Warpedge doesn't try to narrow edges; instead, it simply attempts to sharpen them. This is done primarily in two ways: by normalizing and limiting the length of gradient vectors, and by re-applying the difference between a straight interpolated image and the warped image. This seems to work decently well, although admittedly I tested it much more on anime than on real-world material. Also, warpedge is meant for interpolation; a stretch operation is part of the algorithm, and it doesn't work very well on 1:1 processing.
Here's the main version:
This is a four-pass shader; it could probably be reduced to three by merging the blur and gradient passes, but I don't know if it's worthwhile. The final pass barely fits in ps_2_0, because it computes a gradient vector and two bicubic A=-0.75 fetches I had to hack on it a bit to get it to fit. (Such is the curse of prototyping on a GeForce 6800.) As it is, it takes 18 texture and 59 arithmetic instruction slots. The "bicubic" mode on the right-click context menu of the display pane selects the warpedge algorithm, while the "bilinear" mode selects a bicubic algorithm, and "point" selects bilinear. Yes, this is confusing, but you can't change the names in the context menu from the shader effect file. At least this way you can quickly flip between the modes for comparison.

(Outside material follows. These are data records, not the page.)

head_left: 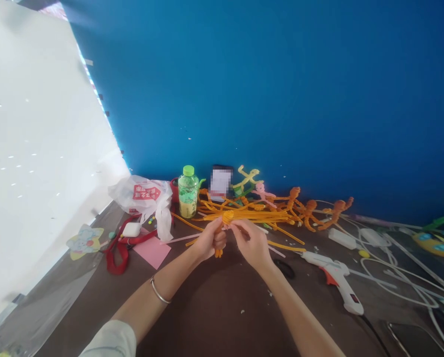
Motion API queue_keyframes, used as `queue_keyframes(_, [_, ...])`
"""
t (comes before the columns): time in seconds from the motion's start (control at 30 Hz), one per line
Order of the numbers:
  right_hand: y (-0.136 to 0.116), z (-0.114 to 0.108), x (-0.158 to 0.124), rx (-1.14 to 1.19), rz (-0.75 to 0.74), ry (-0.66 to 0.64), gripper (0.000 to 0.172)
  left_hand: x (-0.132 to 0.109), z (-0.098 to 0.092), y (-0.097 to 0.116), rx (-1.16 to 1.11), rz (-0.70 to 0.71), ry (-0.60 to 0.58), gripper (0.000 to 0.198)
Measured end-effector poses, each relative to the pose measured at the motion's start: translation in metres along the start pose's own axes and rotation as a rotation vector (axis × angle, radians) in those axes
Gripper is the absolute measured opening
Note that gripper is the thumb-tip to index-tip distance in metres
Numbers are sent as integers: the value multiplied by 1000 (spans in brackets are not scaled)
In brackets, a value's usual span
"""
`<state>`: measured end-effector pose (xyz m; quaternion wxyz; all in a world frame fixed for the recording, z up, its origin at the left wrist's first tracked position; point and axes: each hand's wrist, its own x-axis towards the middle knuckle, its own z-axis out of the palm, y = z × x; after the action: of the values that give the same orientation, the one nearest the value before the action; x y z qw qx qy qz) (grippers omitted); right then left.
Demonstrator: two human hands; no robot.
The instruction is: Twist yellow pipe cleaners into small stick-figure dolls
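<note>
My left hand is wrapped round a small orange pipe-cleaner figure. Its coiled, rounded top shows above my fingers, and an orange end sticks out below my fist. My right hand pinches at the figure's right side, just under the coiled top; the exact bit between those fingertips is hidden. Right behind both hands lies a loose bundle of orange pipe cleaners. Several fuzzy orange figures lie farther right, beside a pink figure and a yellow one.
Left of the bundle stands a green-capped bottle, near a plastic bag, red strap, white case and pink paper. At right lie a glue gun, white cables and a phone. A blue wall rises behind.
</note>
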<state>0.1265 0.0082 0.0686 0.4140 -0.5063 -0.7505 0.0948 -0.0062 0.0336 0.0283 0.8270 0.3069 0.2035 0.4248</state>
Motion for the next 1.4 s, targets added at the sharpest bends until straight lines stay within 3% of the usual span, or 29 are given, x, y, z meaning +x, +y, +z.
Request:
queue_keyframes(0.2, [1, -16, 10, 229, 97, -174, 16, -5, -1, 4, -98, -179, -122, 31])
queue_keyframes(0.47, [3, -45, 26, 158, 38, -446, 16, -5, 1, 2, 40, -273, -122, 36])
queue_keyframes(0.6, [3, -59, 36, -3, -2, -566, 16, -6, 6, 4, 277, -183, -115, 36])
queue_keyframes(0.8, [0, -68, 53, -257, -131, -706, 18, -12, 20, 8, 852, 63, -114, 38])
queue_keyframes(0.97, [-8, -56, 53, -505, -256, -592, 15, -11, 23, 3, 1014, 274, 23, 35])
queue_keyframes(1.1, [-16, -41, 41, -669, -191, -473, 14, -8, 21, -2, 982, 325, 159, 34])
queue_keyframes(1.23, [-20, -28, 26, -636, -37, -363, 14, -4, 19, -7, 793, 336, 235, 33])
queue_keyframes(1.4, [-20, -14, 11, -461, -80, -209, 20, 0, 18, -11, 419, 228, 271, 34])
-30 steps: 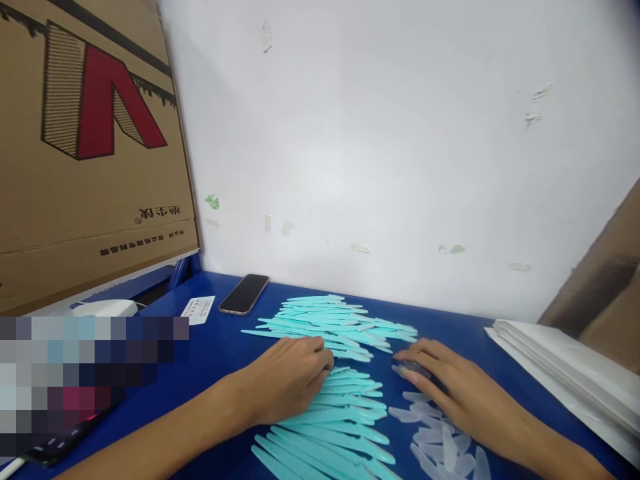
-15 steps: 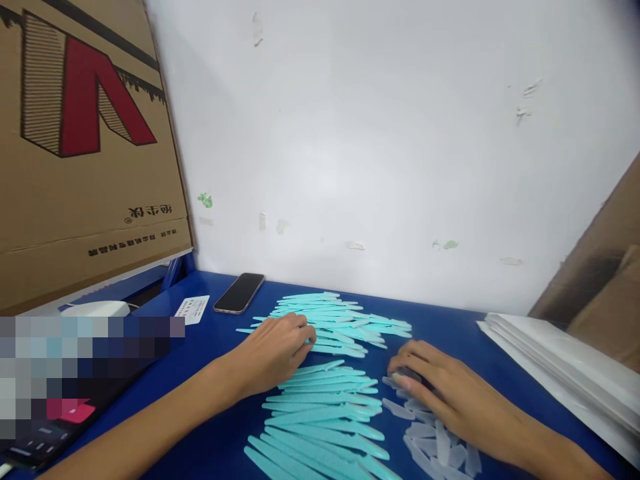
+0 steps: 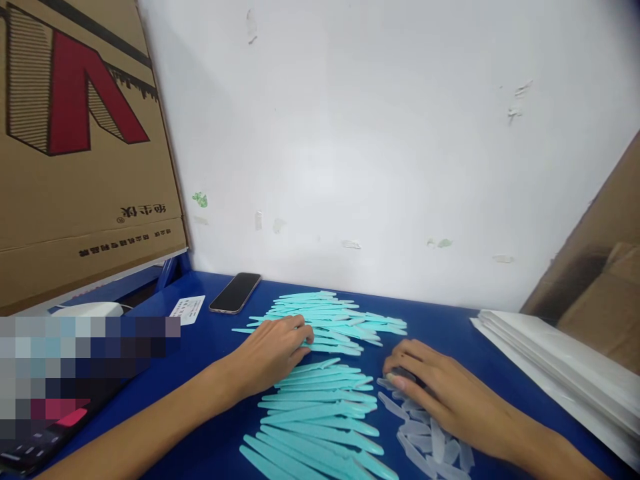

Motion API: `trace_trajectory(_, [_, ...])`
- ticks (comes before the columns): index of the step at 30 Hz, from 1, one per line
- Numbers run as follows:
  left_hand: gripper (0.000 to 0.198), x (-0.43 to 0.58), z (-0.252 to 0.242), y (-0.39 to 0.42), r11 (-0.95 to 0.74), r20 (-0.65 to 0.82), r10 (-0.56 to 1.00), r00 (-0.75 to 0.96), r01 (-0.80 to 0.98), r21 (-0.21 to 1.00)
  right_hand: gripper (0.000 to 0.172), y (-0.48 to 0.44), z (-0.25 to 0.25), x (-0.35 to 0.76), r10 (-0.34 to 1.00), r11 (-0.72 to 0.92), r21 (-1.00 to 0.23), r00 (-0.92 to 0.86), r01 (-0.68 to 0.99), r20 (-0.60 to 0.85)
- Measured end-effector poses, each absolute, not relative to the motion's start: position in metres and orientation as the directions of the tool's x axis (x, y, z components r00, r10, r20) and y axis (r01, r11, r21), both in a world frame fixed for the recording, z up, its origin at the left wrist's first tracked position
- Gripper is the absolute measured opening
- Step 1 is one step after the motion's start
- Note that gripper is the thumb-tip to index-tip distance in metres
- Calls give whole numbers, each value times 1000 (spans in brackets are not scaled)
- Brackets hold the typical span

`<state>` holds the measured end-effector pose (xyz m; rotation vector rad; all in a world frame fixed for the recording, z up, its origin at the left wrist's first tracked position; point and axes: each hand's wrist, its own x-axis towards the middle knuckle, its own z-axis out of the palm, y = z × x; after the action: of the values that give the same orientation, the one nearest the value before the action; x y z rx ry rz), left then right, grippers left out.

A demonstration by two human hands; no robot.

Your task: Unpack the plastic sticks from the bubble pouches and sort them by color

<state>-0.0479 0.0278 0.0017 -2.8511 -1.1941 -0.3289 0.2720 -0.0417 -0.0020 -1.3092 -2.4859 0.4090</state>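
My left hand [image 3: 273,352] rests palm down on the blue table [image 3: 445,327], fingers curled onto the near edge of the far pile of turquoise plastic sticks [image 3: 333,319]. A second row of the same turquoise sticks [image 3: 320,417] lies fanned out just below that hand. My right hand [image 3: 430,387] lies over a heap of small clear plastic caps [image 3: 430,443], fingers bent and pressed on something dark that I cannot make out.
A black phone [image 3: 235,293] and a white card [image 3: 187,309] lie at the back left. A large cardboard box [image 3: 80,153] leans at the left, above a white device [image 3: 87,310]. Stacked white bags [image 3: 555,367] sit at the right, before brown cardboard [image 3: 600,293].
My left hand has slid from the near row of turquoise sticks up to the far pile. The right hand has stayed on the clear caps. The view has shifted slightly.
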Motion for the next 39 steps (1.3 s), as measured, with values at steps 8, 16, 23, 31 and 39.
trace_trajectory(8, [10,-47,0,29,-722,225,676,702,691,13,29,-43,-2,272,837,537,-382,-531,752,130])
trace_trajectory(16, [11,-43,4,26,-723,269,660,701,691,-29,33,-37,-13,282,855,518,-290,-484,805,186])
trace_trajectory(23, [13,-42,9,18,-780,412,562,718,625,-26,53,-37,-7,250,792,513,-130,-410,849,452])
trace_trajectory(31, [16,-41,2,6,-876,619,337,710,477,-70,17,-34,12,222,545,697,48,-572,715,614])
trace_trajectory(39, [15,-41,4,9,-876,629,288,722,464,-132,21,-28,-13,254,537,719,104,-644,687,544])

Once I had finished writing the ps_2_0 version... and, uh, testing it on several episodes of Mai-HiME... I started working on the ps_1_1 version for a challenge. The problem with ps_1_1 is the pitiful support for dependant texture reads. I tried texbem and texbeml at first, but while the shader worked fine on a 6800, it didn't work correctly on a GeForce 4 Ti4600, because the older hardware expects a signed texture format, not the unsigned format that can be rendered to. In the end I found that texm3x2pad + texm3x2tex doesn't suffer from the same issue, so I was able to get a version of warpedge to work:http://www.virtualdub.org/other/warpedge1_1.fx
This version isn't quite as effective as it only uses bilinear interpolation. The mode mappings are: point -> point, bilinear -> bilinear, bicubic -> warpedge. In theory I could get bicubic to work, but it'd take a lot more passes I'd estimate something like two more passes for the base bicubic layer, and four more passes for the displacement layer and unfortunately, it'd probably need three render target textures, whereas VirtualDub currently only allows access to two. It might be possible to use the backbuffer as the third, but precision when blending in the framebuffer isn't great.
Also, I continued my tradition of breaking the compiler while writing this one. Attempting to do "dcl_2d t0.xy" in a ps_1_1 asm shader resulted in this nice error:
dep.fx(456): error X5487: Reserved bit(s) set in dcl info token! Aborting validation.
I also managed to trip an internal compiler error about uninitialized components in the vertex shader, but the error went away as mysteriously as it came.
Overall, though, I'm pretty satisfied with the results for a first pass, especially since it runs in real-time at 1920x1200, and isn't overly sensitive to noise.